# [YOUR TASK]
Say how many lines in the records hold the word "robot", and give nothing but that number.
PROVIDED RECORDS Start Marker
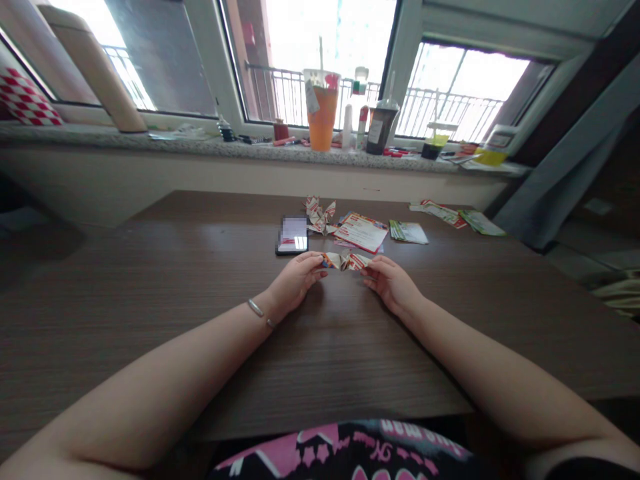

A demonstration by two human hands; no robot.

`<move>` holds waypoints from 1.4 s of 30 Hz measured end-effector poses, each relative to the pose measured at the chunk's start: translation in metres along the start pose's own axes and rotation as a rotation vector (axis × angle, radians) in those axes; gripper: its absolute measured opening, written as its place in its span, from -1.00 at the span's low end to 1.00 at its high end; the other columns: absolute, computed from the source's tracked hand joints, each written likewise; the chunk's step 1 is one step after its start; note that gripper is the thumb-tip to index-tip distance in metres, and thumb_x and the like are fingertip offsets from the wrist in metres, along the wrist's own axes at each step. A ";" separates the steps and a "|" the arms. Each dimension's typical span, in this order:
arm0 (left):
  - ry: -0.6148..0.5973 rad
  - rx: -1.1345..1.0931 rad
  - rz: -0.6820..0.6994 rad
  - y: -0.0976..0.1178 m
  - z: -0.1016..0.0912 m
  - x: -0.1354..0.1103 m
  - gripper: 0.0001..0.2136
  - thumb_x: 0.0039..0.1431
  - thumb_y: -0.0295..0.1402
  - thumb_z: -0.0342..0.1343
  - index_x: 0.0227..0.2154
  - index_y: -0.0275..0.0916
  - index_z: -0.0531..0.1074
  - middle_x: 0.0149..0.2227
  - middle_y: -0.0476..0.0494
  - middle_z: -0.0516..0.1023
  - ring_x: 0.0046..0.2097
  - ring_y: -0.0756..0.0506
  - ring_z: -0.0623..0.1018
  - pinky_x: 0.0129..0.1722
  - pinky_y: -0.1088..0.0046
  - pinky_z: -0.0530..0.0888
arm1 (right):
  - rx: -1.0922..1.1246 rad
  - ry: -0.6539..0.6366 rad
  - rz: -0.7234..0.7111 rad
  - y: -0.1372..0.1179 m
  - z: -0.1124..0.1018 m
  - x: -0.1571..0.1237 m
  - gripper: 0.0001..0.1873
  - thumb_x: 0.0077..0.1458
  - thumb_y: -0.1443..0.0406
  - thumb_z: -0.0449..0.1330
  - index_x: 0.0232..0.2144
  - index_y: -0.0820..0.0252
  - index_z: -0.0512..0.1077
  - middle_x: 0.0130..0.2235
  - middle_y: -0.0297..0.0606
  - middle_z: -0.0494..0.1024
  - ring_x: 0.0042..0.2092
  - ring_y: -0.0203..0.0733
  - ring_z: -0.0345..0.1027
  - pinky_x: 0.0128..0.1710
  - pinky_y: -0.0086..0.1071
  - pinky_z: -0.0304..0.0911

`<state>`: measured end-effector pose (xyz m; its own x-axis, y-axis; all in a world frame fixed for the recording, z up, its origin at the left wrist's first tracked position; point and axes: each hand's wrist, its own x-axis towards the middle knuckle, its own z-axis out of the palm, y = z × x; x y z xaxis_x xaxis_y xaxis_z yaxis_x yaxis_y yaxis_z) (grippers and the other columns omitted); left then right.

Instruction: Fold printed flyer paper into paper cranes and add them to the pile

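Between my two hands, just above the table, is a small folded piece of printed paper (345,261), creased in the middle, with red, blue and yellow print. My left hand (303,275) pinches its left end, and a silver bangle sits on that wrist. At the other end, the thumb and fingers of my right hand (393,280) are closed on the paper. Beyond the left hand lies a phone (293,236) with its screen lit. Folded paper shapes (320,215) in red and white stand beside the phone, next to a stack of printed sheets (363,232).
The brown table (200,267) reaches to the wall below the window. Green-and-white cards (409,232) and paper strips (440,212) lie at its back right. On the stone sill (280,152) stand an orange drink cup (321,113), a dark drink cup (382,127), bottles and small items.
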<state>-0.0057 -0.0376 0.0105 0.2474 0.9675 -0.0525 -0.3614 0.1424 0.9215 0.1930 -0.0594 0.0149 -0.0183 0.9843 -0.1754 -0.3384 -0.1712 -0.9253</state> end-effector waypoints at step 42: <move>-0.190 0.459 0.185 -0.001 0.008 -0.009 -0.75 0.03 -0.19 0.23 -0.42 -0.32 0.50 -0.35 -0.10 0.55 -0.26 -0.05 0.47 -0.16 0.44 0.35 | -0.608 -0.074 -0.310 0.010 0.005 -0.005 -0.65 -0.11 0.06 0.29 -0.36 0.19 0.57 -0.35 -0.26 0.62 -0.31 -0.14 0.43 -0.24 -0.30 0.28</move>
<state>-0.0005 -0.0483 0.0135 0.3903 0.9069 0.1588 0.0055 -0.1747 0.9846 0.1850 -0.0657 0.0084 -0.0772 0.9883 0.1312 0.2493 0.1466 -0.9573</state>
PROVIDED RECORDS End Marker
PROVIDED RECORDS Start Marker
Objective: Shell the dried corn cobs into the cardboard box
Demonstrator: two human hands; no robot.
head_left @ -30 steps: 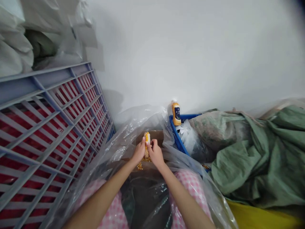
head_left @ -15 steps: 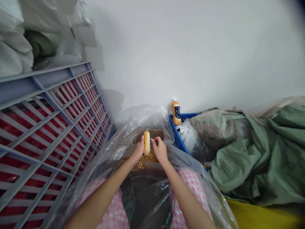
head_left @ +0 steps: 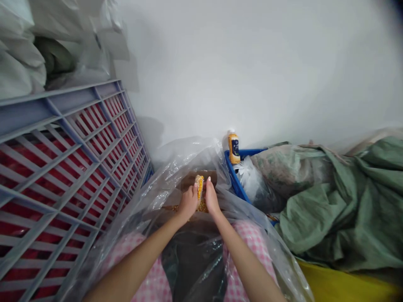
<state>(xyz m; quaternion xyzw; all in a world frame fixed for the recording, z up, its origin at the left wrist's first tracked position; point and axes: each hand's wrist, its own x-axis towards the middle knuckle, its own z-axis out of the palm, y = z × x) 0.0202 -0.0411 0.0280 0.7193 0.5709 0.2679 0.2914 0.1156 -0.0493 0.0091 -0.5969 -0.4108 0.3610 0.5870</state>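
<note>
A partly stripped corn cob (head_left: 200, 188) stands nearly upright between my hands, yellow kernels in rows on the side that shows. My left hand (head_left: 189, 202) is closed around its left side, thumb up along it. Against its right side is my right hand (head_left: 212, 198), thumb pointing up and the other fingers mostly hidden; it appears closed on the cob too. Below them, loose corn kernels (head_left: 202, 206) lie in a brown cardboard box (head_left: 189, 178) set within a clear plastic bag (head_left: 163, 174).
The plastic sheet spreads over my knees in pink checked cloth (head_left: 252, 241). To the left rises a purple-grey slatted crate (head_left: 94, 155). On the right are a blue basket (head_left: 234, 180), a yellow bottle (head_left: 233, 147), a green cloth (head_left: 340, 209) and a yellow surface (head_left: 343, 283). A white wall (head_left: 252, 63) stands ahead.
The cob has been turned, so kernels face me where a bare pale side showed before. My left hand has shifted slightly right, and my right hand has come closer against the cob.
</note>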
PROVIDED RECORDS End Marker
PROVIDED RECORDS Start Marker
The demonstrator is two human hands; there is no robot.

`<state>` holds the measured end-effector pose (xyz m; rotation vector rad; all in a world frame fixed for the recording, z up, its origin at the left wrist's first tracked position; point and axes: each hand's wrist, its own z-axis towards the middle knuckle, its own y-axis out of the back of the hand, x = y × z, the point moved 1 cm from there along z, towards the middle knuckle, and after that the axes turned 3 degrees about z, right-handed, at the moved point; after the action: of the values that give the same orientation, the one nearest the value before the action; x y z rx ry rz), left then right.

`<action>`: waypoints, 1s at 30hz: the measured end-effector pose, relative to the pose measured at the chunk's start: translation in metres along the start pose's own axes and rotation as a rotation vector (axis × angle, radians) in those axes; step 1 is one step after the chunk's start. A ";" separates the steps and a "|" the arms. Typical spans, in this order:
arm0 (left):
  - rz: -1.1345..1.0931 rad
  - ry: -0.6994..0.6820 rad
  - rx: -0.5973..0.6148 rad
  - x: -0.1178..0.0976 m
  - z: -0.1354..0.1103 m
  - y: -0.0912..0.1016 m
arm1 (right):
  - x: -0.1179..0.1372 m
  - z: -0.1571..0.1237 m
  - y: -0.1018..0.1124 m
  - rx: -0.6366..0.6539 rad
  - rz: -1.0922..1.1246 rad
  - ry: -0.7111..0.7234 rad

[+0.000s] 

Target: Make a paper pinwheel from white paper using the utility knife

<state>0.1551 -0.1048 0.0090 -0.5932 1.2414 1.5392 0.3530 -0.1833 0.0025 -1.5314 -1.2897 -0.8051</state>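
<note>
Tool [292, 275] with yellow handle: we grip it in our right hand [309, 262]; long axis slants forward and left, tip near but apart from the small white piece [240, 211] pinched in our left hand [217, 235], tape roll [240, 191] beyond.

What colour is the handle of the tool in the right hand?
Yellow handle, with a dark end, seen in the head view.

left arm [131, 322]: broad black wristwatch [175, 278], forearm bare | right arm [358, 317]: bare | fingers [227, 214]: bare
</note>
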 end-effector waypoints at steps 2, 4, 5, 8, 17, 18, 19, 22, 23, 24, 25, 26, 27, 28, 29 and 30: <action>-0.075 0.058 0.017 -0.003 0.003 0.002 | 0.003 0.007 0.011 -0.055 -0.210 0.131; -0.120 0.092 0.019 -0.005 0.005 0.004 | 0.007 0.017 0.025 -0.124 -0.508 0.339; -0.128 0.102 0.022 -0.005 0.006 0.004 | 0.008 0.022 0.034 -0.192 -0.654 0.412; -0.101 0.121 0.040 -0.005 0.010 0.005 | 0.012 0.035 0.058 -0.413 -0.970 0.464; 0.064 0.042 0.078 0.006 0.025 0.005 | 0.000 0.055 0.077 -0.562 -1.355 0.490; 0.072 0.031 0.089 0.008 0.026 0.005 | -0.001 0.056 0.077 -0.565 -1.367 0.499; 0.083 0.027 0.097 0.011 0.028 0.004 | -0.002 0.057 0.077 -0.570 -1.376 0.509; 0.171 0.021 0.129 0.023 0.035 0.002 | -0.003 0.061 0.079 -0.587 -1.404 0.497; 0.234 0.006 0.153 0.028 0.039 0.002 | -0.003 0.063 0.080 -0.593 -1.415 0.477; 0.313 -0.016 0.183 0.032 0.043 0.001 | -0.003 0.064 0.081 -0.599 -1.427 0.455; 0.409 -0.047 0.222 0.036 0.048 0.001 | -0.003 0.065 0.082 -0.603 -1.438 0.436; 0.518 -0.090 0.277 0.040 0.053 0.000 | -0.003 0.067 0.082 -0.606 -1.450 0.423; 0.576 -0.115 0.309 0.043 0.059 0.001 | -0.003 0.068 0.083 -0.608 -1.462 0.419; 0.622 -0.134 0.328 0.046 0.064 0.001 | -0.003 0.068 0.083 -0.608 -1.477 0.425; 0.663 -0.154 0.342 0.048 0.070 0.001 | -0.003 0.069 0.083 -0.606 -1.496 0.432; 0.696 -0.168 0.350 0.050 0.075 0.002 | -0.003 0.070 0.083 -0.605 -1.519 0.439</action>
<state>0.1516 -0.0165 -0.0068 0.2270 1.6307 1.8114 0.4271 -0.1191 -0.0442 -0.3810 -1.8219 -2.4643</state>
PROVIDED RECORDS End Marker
# [TASK OUTPUT]
3